▶ _How to complete this task_
Would you please output, word for word, the span of the listing below that opens on the line containing "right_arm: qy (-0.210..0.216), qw" and closes on the line containing "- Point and"? Include both ends and nothing more.

-*-*-

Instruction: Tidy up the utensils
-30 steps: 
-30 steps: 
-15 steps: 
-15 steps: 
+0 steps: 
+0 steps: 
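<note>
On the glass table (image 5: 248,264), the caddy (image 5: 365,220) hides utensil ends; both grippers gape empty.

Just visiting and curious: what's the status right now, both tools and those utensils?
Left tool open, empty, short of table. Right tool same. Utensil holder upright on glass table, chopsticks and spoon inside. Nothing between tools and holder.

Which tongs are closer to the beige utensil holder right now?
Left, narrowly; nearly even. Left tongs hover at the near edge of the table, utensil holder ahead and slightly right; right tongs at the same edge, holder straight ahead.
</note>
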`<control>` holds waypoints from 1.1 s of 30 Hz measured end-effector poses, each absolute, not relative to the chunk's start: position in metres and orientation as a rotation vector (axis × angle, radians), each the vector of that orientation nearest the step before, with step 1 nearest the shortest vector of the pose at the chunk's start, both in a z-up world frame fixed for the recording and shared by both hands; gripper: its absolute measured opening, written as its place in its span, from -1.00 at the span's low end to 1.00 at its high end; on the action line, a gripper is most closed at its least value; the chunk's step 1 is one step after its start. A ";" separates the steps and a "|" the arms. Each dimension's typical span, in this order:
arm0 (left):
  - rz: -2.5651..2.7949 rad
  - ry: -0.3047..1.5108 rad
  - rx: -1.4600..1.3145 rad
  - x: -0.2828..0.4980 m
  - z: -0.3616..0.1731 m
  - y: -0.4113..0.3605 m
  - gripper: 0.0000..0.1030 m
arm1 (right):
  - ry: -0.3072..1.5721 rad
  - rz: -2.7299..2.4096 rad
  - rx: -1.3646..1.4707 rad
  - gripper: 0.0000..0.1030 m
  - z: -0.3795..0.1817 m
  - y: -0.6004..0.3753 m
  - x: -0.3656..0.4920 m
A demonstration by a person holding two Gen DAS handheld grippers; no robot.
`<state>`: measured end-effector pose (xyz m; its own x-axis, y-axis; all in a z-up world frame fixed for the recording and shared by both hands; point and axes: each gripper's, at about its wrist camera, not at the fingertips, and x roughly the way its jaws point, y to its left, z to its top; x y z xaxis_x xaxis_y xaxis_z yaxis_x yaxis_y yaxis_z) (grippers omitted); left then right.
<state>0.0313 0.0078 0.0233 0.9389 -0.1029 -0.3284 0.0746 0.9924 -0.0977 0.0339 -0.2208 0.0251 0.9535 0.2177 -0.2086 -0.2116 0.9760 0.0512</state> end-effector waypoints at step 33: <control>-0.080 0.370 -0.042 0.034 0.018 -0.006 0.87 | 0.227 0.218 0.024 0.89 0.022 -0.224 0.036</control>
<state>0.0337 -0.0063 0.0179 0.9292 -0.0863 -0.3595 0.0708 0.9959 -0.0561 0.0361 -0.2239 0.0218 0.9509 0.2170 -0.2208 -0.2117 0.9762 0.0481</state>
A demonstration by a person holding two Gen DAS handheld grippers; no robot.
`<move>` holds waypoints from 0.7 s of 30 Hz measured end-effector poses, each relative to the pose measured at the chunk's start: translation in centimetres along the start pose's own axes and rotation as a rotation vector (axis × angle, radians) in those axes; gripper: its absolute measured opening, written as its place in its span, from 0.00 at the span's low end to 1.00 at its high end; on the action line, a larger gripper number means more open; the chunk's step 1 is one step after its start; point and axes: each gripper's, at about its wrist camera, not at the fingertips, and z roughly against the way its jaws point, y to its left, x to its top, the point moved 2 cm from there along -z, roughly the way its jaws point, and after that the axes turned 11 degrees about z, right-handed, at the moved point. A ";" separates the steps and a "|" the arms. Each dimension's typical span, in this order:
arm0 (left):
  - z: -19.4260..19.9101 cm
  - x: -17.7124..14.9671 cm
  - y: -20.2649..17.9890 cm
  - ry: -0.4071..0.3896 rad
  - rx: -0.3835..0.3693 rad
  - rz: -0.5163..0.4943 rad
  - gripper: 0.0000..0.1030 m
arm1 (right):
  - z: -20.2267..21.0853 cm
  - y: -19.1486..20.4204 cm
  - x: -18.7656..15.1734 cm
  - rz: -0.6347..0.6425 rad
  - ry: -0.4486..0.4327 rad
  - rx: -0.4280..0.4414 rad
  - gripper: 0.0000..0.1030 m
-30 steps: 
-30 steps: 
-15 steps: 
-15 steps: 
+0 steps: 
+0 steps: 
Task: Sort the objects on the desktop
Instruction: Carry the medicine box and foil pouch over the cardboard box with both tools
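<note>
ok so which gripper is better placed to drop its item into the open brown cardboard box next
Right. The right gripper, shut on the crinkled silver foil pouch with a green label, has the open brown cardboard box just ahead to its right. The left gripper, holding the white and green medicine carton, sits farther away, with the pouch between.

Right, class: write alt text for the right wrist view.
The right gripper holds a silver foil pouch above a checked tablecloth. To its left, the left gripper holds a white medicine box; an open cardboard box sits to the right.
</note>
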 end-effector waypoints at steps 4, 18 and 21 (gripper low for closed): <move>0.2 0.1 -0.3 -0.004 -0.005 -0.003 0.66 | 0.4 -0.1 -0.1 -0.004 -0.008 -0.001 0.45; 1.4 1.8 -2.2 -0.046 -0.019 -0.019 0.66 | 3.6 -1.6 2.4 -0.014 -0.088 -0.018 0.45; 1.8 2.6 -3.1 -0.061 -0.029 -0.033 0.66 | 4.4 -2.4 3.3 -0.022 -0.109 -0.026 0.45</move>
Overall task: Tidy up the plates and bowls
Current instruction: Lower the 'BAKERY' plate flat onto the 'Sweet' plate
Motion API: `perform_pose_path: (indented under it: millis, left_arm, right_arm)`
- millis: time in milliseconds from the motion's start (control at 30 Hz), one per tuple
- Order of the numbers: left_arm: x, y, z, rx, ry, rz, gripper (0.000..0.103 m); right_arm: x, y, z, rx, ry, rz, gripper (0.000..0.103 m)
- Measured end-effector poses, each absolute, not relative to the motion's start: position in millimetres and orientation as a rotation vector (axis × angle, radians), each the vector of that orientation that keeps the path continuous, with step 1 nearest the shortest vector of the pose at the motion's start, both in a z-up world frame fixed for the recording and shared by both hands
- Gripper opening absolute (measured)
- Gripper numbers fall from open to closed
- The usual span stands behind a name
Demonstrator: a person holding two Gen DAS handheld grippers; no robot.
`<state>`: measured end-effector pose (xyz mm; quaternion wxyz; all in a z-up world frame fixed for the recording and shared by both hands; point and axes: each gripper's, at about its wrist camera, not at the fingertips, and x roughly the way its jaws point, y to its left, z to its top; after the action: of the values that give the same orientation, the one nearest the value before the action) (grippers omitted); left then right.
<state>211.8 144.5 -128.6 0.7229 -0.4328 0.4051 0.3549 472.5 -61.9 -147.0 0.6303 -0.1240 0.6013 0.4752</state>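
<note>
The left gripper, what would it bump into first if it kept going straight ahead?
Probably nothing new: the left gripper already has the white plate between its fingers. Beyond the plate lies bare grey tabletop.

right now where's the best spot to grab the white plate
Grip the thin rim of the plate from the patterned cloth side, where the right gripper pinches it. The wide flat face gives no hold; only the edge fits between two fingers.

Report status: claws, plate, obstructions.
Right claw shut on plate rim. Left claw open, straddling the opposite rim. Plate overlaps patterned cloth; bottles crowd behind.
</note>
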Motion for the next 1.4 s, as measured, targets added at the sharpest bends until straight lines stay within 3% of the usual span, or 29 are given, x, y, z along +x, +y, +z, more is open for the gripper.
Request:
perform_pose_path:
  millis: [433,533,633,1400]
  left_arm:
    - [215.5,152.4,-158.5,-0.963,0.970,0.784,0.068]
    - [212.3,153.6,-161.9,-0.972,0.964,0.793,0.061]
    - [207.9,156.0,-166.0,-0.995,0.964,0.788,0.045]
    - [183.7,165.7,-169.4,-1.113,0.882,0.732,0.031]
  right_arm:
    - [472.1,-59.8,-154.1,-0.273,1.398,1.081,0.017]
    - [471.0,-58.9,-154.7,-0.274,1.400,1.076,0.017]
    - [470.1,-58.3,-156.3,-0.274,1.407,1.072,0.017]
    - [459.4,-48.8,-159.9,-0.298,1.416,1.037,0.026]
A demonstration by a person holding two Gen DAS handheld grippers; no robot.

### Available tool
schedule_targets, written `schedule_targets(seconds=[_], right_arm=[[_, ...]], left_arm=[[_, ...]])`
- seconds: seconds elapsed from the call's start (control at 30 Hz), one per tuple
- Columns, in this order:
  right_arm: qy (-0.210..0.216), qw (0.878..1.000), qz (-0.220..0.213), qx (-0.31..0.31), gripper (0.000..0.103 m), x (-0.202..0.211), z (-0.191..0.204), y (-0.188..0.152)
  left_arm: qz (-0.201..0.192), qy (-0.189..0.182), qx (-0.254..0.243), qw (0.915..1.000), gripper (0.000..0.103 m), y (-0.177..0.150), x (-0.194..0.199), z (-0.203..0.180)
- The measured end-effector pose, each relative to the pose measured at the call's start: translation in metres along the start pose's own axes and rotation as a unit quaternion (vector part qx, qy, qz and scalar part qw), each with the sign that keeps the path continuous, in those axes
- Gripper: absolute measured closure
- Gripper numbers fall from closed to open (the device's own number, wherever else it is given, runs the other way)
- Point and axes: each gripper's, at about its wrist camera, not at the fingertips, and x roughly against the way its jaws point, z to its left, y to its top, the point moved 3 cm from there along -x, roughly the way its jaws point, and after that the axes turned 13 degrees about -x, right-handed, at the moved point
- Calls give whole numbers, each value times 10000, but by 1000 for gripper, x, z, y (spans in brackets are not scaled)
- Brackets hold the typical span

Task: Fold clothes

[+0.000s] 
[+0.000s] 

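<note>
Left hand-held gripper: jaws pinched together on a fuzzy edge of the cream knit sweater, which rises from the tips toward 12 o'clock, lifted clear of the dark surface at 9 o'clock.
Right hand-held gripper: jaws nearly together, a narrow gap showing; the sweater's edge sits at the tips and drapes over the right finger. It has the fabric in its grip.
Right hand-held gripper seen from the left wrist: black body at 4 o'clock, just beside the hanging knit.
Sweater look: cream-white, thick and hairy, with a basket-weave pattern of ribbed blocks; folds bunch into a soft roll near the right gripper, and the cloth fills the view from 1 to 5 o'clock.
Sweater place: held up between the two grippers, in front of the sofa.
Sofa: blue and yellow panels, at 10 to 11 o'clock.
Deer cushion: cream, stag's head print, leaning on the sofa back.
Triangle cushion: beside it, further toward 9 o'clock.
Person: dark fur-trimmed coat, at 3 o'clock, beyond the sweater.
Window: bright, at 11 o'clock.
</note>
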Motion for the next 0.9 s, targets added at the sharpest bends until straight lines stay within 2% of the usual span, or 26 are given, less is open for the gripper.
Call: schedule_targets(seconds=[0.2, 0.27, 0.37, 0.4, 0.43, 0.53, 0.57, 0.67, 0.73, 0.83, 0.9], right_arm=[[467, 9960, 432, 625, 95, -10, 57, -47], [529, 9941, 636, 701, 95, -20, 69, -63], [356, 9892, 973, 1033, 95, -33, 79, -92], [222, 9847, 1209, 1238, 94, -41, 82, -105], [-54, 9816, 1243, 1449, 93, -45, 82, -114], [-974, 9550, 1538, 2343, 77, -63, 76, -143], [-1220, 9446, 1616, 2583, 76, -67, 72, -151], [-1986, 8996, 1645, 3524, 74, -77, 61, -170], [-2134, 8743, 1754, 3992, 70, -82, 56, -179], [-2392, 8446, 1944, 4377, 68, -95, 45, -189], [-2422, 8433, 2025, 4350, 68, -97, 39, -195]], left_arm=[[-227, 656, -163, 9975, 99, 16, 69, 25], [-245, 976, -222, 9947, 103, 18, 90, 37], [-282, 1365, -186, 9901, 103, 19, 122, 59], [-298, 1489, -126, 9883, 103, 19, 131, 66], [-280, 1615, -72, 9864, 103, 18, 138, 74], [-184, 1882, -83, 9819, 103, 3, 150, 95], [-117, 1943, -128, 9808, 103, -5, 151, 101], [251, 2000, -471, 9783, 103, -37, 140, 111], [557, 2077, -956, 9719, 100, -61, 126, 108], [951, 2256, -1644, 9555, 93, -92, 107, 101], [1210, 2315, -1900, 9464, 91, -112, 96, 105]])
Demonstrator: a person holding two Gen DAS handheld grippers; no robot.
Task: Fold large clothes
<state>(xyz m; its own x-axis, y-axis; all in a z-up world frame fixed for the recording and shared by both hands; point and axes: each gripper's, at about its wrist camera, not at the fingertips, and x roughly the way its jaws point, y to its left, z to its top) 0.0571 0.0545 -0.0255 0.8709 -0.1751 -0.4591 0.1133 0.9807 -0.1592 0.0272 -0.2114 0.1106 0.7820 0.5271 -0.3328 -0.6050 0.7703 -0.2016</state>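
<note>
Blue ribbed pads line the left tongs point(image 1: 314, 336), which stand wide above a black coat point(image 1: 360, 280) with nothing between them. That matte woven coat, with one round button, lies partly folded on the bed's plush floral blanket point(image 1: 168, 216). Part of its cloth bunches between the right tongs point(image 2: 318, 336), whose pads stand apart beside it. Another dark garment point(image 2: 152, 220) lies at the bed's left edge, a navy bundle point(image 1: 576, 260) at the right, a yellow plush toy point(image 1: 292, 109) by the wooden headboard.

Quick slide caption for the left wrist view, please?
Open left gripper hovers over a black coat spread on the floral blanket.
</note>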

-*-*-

▶ _Exercise answer_
  right_arm: qy (-0.210..0.216), qw (0.878..1.000), qz (-0.220..0.213), qx (-0.31..0.31), gripper (0.000..0.103 m), x (-0.202..0.211), z (-0.191..0.204), y (-0.188..0.152)
  left_arm: qz (-0.201..0.192), qy (-0.189..0.182), qx (-0.254..0.243), qw (0.915..1.000), gripper (0.000..0.103 m), y (-0.177..0.150), x (-0.194..0.199), z (-0.203..0.180)
- The measured end-effector pose, each relative to the pose measured at the call's start: translation in metres along the start pose's own axes and rotation as a unit quaternion (vector part qx, qy, qz and scalar part qw), each with the sign that keeps the path continuous, in those axes
- Gripper: absolute measured closure
- Gripper numbers fall from closed to open (the device's own number, wherever else it is given, runs the other way)
- Point and axes: each gripper's, at about its wrist camera, not at the fingertips, and x roughly against the way its jaws point, z to its left, y to its top, the point moved 3 cm from there along -x, roughly the way its jaws point, and after that the axes turned 13 degrees about -x, right-handed, at the moved point

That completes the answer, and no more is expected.